Predictably, the early fingerprint-identifying verification systems were not successful in the marketplace, but not because they could not do what they were designed to do. They did. Key problems were the slow decision speed and the lack of ability to detect counterfeit fingerprints. Throughput of two to three persons per minute results in waiting lines, personal frustration, and lost productive time. Failure to detect counterfeit input (i.e., rubber fingers, photo images) can result in false acceptance of impostors.

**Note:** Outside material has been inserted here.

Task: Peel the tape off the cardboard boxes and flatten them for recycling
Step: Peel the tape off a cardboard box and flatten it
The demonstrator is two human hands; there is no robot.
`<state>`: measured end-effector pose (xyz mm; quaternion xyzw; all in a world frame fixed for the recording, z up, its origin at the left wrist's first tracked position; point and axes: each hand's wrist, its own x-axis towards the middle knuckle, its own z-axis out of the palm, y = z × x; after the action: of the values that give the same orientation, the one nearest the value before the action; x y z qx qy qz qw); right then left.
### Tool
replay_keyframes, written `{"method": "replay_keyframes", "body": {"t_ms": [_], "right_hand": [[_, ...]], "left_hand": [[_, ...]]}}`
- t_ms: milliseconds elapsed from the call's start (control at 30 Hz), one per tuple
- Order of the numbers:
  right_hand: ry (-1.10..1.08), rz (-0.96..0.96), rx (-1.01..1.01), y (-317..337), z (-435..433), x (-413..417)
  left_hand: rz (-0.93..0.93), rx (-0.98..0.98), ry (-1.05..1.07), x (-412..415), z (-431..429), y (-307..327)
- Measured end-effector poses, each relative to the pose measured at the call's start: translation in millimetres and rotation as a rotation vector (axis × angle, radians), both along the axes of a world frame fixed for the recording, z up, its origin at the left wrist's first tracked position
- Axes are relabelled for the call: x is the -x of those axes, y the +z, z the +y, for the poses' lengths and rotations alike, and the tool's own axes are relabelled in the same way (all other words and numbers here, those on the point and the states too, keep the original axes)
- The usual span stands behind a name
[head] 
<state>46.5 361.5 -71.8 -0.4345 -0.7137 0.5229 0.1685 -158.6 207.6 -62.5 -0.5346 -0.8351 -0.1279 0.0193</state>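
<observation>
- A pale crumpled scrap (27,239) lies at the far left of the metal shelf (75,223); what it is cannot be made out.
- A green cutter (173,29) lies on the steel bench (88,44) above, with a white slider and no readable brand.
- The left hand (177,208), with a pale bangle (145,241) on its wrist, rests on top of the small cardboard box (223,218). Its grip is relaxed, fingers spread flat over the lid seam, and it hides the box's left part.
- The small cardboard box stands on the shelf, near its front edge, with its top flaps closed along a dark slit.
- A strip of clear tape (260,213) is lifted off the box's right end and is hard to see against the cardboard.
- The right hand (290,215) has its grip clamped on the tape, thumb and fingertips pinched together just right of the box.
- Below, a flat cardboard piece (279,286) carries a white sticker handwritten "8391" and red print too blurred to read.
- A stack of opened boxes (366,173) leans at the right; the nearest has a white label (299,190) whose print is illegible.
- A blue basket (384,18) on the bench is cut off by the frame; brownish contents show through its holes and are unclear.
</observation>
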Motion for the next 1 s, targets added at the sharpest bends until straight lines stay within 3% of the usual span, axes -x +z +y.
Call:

Continued comprehensive research and development and advancements in sensing and data processing technologies enabled production of systems acceptable in field use. Even these systems were not without problems, however. Some systems required high levels of maintenance and adjustment for reliable performance. Some required lengthy enrollment procedures. Some required data templates of many thousands of bytes, requiring large amounts of expensive storage media and slowing processing time. Throughput was still relatively slow (though acceptable). Accuracy rates (i.e., false accept and mostly false reject) were higher than would be acceptable today. However, automated biometric identifying verification systems were now performing needed functions in the field.

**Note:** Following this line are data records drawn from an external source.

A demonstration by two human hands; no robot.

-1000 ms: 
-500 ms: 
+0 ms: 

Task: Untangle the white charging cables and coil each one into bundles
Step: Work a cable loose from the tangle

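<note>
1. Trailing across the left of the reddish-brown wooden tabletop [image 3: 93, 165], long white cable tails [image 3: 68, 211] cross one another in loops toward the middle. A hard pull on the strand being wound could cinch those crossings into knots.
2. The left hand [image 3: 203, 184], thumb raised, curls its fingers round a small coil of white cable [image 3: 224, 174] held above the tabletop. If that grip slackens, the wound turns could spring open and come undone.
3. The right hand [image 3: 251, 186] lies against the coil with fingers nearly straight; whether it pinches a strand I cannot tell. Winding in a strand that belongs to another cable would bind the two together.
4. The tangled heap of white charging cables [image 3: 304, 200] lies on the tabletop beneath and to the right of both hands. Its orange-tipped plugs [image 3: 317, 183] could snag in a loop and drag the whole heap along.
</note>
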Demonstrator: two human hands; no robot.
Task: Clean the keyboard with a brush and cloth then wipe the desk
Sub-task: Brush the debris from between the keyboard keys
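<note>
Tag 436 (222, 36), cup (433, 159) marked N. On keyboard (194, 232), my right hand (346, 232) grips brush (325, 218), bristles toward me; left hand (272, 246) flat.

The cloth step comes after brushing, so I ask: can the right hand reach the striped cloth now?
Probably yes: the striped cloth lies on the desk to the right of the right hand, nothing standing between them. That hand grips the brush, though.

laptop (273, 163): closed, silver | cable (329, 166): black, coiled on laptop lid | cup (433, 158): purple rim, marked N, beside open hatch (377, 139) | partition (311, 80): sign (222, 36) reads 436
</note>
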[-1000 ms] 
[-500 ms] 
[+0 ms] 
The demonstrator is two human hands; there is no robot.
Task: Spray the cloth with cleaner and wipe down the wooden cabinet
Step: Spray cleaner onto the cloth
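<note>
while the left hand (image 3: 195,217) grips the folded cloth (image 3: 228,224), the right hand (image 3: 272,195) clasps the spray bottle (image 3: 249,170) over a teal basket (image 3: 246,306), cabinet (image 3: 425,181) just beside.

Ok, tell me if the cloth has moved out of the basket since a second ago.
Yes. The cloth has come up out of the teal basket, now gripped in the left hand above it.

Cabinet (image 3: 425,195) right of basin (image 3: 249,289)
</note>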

The value of fast, accurate, and reliable biometric identity verification was rapidly recognized, even if it was not yet fully available. Soon, the number of organized biometric research and development efforts exceeded 20. Many were fingerprint spinoffs: thumb print; full finger print; finger pattern (i.e., creases on the underside of the finger); and palm print. Hand topography (i.e., the side-view elevations of the parts of the hand placed against a flat surface) proved not sufficiently unique for accurate verification, but combined with a top view of the hand (i.e., hand geometry) it became one of the most successful systems in the field. Two-finger geometry is a recently marketed variation.

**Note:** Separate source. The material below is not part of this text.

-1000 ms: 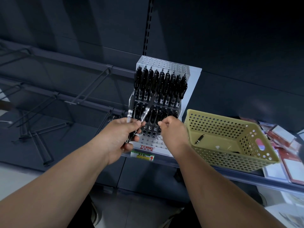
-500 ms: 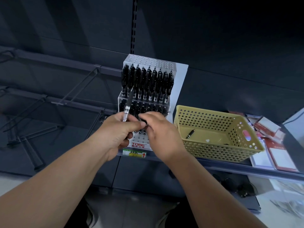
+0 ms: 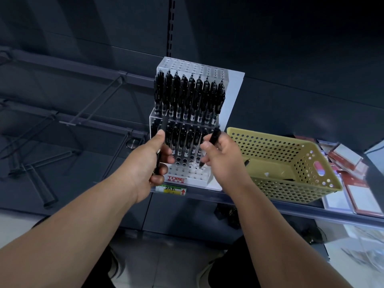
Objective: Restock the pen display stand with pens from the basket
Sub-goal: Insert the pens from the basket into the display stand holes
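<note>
Checker: Item one?
Clerk: Black pen, pinched mid-barrel by the right hand, tip down just above the open holes in the front tier of the display stand.
Checker: Item two?
Clerk: Second pen, upright in the left hand, fingers wrapped round its barrel, in front of the stand's left edge.
Checker: Handling?
Clerk: Likely light, stiff, smooth plastic, so prone to slip or roll. Best gripped at mid-barrel, leaving the tip free to find a hole.
Checker: Remaining stock?
Clerk: One loose pen visible in the yellow basket, right of the stand.
</note>
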A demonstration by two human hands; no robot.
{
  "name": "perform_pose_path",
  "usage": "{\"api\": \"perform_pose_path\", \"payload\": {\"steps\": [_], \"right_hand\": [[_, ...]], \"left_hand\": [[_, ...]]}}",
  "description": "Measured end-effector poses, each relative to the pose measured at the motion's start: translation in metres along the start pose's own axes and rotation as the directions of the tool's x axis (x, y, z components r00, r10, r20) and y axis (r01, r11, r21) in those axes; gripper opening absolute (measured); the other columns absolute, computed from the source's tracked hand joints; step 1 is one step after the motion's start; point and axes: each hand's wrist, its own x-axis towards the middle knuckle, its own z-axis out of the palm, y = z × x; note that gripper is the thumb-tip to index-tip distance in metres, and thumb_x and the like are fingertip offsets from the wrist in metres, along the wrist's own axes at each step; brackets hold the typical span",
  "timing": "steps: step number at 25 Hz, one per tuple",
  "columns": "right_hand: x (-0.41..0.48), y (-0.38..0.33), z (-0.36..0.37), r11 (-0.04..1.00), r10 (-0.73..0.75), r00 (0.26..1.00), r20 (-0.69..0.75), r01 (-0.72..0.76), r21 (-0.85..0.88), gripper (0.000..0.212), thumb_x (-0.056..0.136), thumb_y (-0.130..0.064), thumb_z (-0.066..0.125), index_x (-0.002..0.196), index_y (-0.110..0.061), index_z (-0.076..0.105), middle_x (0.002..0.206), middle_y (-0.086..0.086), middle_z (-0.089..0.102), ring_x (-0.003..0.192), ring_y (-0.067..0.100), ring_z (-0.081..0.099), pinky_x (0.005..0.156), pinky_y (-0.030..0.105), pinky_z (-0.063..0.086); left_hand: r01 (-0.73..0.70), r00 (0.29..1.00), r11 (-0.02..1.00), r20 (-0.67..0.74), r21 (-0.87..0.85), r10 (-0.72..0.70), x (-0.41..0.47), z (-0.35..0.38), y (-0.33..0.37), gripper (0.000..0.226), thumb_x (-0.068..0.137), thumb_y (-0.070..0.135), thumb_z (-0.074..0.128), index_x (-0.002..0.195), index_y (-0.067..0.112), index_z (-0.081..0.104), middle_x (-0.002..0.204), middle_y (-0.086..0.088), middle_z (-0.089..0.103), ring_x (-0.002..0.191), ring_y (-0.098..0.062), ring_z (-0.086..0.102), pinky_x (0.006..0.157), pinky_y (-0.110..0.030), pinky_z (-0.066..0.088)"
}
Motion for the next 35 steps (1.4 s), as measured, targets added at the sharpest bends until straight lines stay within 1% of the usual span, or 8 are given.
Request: {"api": "perform_pose_path", "payload": {"steps": [3,7,13,17,20,22,28,35], "right_hand": [[0.010,0.000,0.004,0.993,0.062,0.998,0.023,-0.064,0.098,0.014,0.103,-0.012,0.040,0.104,-0.021,0.050,0.098,-0.002,0.064,0.084,0.016,0.065,0.086,0.039,0.057],[0.018,0.003,0.011,1.000,0.002,1.000,-0.023,-0.001,0.007,0.018,0.105,-0.016,0.032,0.112,-0.009,0.047,0.108,-0.002,0.062,0.094,0.021,0.067,0.085,0.041,0.056],[0.026,0.020,0.020,0.999,0.024,0.999,-0.046,-0.026,-0.047,0.020,0.104,-0.022,0.038,0.115,-0.013,0.052,0.093,-0.011,0.065,0.090,0.014,0.068,0.087,0.044,0.056],[0.027,0.031,0.024,0.978,0.030,0.999,-0.039,-0.038,-0.203,0.019,0.101,-0.028,0.047,0.096,-0.012,0.057,0.085,-0.003,0.068,0.078,0.016,0.067,0.073,0.048,0.058],[0.030,0.035,0.026,0.885,-0.065,0.996,-0.063,0.028,-0.465,0.037,0.099,-0.035,0.051,0.073,-0.010,0.045,0.074,0.010,0.061,0.064,0.022,0.059,0.058,0.047,0.050],[0.032,0.033,0.027,0.845,-0.079,0.995,-0.067,0.031,-0.534,0.042,0.099,-0.035,0.052,0.066,-0.015,0.036,0.064,0.003,0.049,0.055,0.019,0.046,0.053,0.039,0.043],[0.035,0.023,0.029,0.750,-0.050,0.999,-0.018,0.026,-0.661,0.038,0.102,-0.033,0.046,0.069,-0.018,0.036,0.061,-0.001,0.043,0.052,0.014,0.038,0.048,0.029,0.028],[0.039,0.017,0.033,0.723,0.043,0.999,-0.019,-0.045,-0.689,0.028,0.101,-0.033,0.046,0.084,-0.011,0.048,0.068,0.002,0.053,0.062,0.022,0.051,0.053,0.030,0.037]], "left_hand": [[0.010,1.000,1.000,0.009,0.010,-0.010,0.004,-0.001,0.000,0.044,0.092,0.056,0.048,0.075,0.015,0.055,0.062,0.001,0.056,0.048,-0.009,0.037,0.035,-0.018,0.022],[0.004,1.000,1.000,-0.013,-0.012,-0.004,0.011,-0.003,-0.002,0.050,0.093,0.059,0.043,0.073,0.015,0.056,0.061,0.000,0.057,0.047,-0.010,0.038,0.034,-0.018,0.023],[0.021,1.000,0.999,0.007,-0.046,-0.020,0.024,-0.009,-0.007,0.052,0.096,0.056,0.037,0.071,0.014,0.056,0.063,-0.003,0.057,0.045,-0.011,0.038,0.034,-0.019,0.023],[0.029,0.999,0.999,0.026,-0.039,-0.028,0.027,-0.010,-0.010,0.050,0.096,0.054,0.039,0.072,0.013,0.055,0.062,-0.003,0.058,0.044,-0.012,0.038,0.035,-0.019,0.024],[0.013,1.000,0.999,0.001,-0.050,-0.013,0.028,-0.010,-0.010,0.044,0.099,0.043,0.038,0.074,0.012,0.056,0.061,-0.004,0.059,0.044,-0.013,0.039,0.036,-0.019,0.024],[-0.002,1.000,0.999,-0.017,-0.049,0.001,0.027,-0.009,-0.008,0.038,0.099,0.033,0.038,0.074,0.012,0.056,0.062,-0.005,0.060,0.044,-0.013,0.040,0.037,-0.019,0.024],[-0.018,1.000,1.000,-0.020,0.003,0.018,0.025,-0.010,-0.003,0.024,0.091,0.019,0.043,0.073,0.012,0.059,0.064,-0.003,0.060,0.044,-0.012,0.042,0.036,-0.021,0.026],[-0.047,0.999,0.998,0.019,0.042,0.046,0.013,-0.013,-0.001,0.029,0.099,0.027,0.045,0.086,0.014,0.067,0.074,0.000,0.056,0.058,-0.011,0.052,0.042,-0.023,0.040]]}}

Other technologies that have achieved at least some degree of market acceptance include voice patterns, retina scan (i.e., the blood-vessel pattern inside the eyeball), signature dynamics (i.e., the speed, direction, and pressure of pen strokes), and iris recognition (i.e., the pattern of features in the colored portion of the eye around the pupil). Others that have reached the market, but have not remained, include keystroke dynamics (i.e., the measurable pattern of speed and time in typing words) and signature recognition (i.e., matching). Other physical characteristics that have been and are currently being investigated as potential biometric identifiers include finger length (though not sufficiently unique), wrist veins (underside), hand veins (back of the hand), knuckle creases (when grasping a bar), fingertip structure (blood vessel pattern under the skin), finger sections (between first and second joint), ear shape, and lip shape. One organization has been spending significant amounts investigating biometric identification based on body odor.

Another biometric identifying verification area receiving significant attention (and funding) is facial recognition. This partially results from the ease of acquiring facial images with standard video technology and from the perceived high payoff to be enjoyed by a successful facial recognition system. Facial thermography (i.e., heat patterns of the facial tissue) is an expensive variation because of high camera cost.

The history of the development of biometric identifying verification systems is far from complete. Entrepreneurs continue to see rich rewards for faster, more accurate, and reliable technology, and advanced development will continue. However, advancements are expected to be improvements or variations of current technologies. These will be associated with the hands, eyes, and face for the “what we are” systems and the voice and signature for the “what we do” systems.